Menurut Juru Bicara KPK, Febri Diansyah, pihaknya membutuhkan bantuan kepolisian untuk mencari Umar, karena hingga saat ini tidak diketahui keberadaannya.
"KPK telah mengirimkan surat DPO atas nama Umar Ritonga pada Kepala Kepolisian Republik Indonesia. Up.
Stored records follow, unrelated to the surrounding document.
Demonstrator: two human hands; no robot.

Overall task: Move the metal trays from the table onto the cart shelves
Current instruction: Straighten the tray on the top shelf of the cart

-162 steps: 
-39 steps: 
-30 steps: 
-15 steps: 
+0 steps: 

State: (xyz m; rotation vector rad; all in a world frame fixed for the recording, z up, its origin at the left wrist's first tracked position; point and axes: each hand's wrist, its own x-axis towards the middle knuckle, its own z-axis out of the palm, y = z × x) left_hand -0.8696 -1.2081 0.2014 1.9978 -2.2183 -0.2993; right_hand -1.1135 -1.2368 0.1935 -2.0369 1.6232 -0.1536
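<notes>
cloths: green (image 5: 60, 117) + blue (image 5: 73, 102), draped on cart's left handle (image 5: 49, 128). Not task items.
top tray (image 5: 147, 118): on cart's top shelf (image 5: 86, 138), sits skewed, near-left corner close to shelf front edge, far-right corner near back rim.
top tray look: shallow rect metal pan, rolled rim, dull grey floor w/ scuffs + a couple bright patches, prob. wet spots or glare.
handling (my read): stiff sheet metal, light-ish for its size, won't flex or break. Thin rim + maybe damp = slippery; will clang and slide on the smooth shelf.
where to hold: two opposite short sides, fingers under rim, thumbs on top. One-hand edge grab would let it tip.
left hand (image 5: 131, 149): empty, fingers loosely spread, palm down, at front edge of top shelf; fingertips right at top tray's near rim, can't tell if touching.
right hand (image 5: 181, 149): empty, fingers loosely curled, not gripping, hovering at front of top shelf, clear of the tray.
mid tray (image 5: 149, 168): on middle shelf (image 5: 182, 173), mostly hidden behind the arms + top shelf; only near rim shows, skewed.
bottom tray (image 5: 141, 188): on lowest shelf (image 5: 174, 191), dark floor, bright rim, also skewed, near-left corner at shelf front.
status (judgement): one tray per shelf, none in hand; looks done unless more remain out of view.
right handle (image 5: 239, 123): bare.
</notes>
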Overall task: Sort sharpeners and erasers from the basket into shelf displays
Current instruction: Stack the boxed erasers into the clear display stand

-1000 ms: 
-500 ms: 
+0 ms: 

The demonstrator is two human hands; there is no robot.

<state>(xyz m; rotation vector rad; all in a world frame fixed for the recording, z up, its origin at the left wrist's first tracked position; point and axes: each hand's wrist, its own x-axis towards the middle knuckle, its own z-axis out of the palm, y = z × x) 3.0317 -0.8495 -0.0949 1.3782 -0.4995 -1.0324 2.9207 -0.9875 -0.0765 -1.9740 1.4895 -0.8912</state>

SES-NCB-Interpol Indonesia, di Jakarta," kata Febri di gedung KPK, Jakarta, Selasa (24/7/2018).
Adapun surat tersebut dikirimkan hari ini ke Kepolisian.
Dalam surat tersebut disertai foto dan permintaan agar Umar ditangkap dan diserahkan ke KPK.
"Bagi masyarakat yang melihat atau mengetahui keberadaan saudara Umar Ritonga agar menyampaikan informasi ke kantor kepolisian setempat atau menyampaikan pada KPK melalui telpon 021-25578300," jelas Febri.
Diketahui, KPK tengah memburu Umar Ritonga yang merupakan orang kepercayaan atau tangan kanan Bupati Labuhanbatu.
Sebab, Umar Ritonga melarikan diri alias kabur saat akan ditangkap oleh tim KPK.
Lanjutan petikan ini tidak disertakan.